Em O Estranho, cineastas tornam o aeroporto de Guarulhos um dos personagens
- Por Alysson Oliveira
- 18/06/2024
- Tempo de leitura 4 minutos
Juruna Mallon e Flora Dias, nas filmagens de O Estranho durante a pandemia (Crédito: Divulgação)
Combinando documentário e ficção, o brasileiroO Estranho é, basicamente, um filme sobre como não-lugares, para usar um termo do antropólogo francês Marc Auge, se tornam lugares. Tudo depende, na verdade, do ponto de vista. Um não-lugar “clássico” é um aeroporto, onde as pessoas transitam, não estabelecem vínculos e laços.
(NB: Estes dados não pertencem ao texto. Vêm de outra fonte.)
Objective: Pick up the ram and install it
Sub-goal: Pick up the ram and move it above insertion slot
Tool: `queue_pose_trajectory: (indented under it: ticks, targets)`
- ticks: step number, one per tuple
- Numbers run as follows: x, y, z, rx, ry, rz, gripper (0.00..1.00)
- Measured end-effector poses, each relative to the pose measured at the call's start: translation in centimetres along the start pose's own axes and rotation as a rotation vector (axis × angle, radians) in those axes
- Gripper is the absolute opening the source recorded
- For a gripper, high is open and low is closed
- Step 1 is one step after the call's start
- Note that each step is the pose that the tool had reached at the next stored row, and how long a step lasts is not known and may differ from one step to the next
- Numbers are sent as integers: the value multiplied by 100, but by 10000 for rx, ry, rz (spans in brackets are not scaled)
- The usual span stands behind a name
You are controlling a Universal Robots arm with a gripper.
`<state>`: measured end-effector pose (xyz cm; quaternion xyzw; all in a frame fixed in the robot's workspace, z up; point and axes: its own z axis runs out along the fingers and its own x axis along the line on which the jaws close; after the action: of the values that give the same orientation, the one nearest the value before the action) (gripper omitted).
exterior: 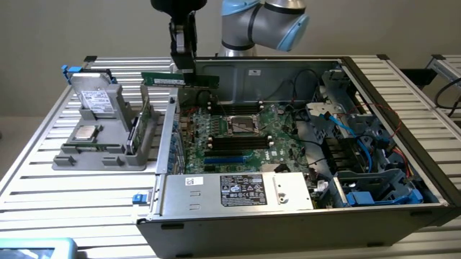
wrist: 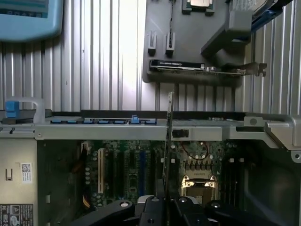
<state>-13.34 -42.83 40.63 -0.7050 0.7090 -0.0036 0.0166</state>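
Observation:
The ram (exterior: 180,80), a thin green stick with a pale label, hangs level in the air above the left wall of the open computer case (exterior: 167,135). My gripper (exterior: 185,69) comes down from above and is shut on the stick's upper edge. In the wrist view the ram (wrist: 169,141) shows edge-on, reaching out from the gripper (wrist: 168,203) over the case wall and the motherboard (wrist: 136,169). The motherboard's black memory slots (exterior: 234,144) lie below, toward the exterior view's right of the stick.
A grey holder (exterior: 101,151) at the exterior view's left carries a silver processor chip (exterior: 86,132), a drive (exterior: 97,100) and a larger green card (exterior: 148,116). Inside the case are a processor socket (exterior: 243,125), a power supply (exterior: 238,191) and cables (exterior: 346,129).

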Motion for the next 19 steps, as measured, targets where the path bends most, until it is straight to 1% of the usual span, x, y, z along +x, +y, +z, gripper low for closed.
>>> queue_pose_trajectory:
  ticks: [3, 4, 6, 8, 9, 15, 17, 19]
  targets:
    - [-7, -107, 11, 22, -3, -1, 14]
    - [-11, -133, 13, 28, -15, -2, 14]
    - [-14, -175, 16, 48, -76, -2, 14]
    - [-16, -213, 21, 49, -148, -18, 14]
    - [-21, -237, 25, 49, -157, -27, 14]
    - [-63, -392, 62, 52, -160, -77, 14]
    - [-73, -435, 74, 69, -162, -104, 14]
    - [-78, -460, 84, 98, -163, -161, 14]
Isso, porém, se pensarmos apenas nos passageiros e passageiras, mas, levando em consideração, trabalhadores e trabalhadoras do local, eles e elas, sim, criam vínculos e transformam aquele não-lugar em lugar.
O Estranho tem ao centro funcionários e funcionárias do Aeroporto Internacional de Guarulhos, pessoas que fazem desse cenário seu trabalho, seu meio de sustento e também da criação dos mais duradouros laços. Flora Dias, diretora do longa ao lado de Juruna Mallon, conta que o filme começou quando, em 2014, estavam viajando muito. “Eu vivia em aeroportos. E, quando você passa muito tempo nesse lugar, passa a observar outras coisas, busca alternativas para o olhar”, observa a cineasta.
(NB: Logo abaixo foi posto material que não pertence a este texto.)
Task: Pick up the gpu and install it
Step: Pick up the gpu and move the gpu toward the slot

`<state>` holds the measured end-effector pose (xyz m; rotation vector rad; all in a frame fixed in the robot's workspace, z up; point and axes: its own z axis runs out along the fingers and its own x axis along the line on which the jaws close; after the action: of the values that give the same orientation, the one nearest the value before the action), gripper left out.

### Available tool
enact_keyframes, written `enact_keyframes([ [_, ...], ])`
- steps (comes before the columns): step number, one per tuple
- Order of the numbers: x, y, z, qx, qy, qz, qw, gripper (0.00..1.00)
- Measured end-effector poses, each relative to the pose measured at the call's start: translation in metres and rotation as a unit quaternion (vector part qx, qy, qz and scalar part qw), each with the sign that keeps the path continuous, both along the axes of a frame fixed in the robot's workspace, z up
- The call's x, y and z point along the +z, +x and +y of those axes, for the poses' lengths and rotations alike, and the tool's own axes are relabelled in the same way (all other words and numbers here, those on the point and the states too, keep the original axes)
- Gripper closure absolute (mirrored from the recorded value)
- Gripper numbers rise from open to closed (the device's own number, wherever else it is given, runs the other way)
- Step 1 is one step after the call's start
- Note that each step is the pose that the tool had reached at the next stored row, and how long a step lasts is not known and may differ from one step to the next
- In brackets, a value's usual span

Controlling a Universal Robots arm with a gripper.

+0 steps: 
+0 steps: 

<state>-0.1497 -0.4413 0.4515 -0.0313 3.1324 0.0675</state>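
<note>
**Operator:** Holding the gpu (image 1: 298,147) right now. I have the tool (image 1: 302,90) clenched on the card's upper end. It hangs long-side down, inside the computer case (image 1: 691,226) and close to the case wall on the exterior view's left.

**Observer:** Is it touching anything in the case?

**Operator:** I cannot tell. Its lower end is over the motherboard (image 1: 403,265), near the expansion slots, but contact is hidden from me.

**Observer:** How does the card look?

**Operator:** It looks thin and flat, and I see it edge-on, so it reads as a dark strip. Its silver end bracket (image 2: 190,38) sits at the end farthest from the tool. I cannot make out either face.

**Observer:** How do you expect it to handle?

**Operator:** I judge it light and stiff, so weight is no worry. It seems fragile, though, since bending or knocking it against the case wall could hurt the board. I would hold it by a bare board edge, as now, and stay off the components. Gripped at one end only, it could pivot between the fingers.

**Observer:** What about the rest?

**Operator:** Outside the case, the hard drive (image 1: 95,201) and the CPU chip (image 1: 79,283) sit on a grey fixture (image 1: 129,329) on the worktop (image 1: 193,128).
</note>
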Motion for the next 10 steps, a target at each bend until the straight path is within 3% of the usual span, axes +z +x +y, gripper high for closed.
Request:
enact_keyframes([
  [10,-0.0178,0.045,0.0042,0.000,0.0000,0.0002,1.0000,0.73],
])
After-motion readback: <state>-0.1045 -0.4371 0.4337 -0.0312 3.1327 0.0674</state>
Para ela, buscar outros olhares é, além de tudo, uma forma de fugir de uma espécie de doutrinação do capital, que força a observar os produtos vendidos, os alimentos e afins. O ambiente é quase um personagem no filme que acompanha figuras fictícias, interpretadas por atores como Rômulo Braga, Helena Albergaria e Patricia Saravy, além de Antonia Franco e Laysa Costa, que não são atrizes profissionais.
Esse é o segundo longa de Mallon e Dias, ambos feitos juntos, o primeiro foi O Sol nos meus olhos. Ele tem experiência como compositor e editor de som, ela, como diretora de fotografia, e aqui conjugam mais do que isso na construção do filme. “Não temos uma fórmula pré-definida para trabalharmos juntos. A parceria se desenvolve na relação de amizade e afeto, nossos interesses se cruzam”, reflete o diretor, que mora na França.
Dias explica que a parceria no filme parte de muito debate, e os dois acabam se complementando. Trabalhando com uma equipe pequena e muito próxima, ela conta que dá autonomia aos seus parceiros, como por exemplo, à diretora que assina a fotografia em O Estranho, Camila Freitas. “Como o filme tinha um elenco gigante, eu me concentrei muito na função da diretora. É preciso deixar meu lado diretora de fotografia de fora, e confiar completamente na pessoa que está nessa função”, explica Dias.
Quanto à combinação de atores profissionais e outros sem experiência, eles recordam que oficinas com Helena Albergaria, que além de estar no elenco do filme é uma atriz experiente de teatro e cinema, foi fundamental na construção e no bom resultado do filme. “Foi um encontro muito importante. Os não-atores traziam algo com que um profissional não está acostumado. A Antônia tem algo único que empresta ao personagem. A Laysa tem uma tal força em cena que a personagem passou a ter o nome dela”, esclarece Mallon.
Embora partissem de um roteiro e de uma pesquisa extensa, a dupla também revela que estavam abertos a mergulhar na realidade e deixar que o filme se transformasse conforme as situações. Muito disso se revelou na montagem, assinada por João Marcos de Almeida. “Foi quase um ano de trabalho para chegar à forma final. Queríamos narrar de forma contundente. Era um processo de rever muito o filme, e também de experimentar como construir essa narrativa”, comenta o diretor.
Dias lembra também que o presente do momento das filmagens, durante a pandemia, sempre estará de forma marcante no filme. Mas há outros elementos históricos, digamos, que são fortes em O Estranho. Um deles é o local onde o aeroporto foi construído, apagando os vestígios da história dos povos originários da região. Eles apontam a construção como um acúmulo de ruínas que foram se sobrepondo ao longo dos séculos.
“O filme olha para trás na história da formação e modernização, mas isso nunca vai ser suficiente, sempre vai apresentar algo de novo a alguém”, explica Dias. E Mallon complementa: “O apagamento histórico é inerente ao capitalismo e ao processo de colonização. Fazer um filme sobre isso, levá-lo ao público é um movimento de resistência”.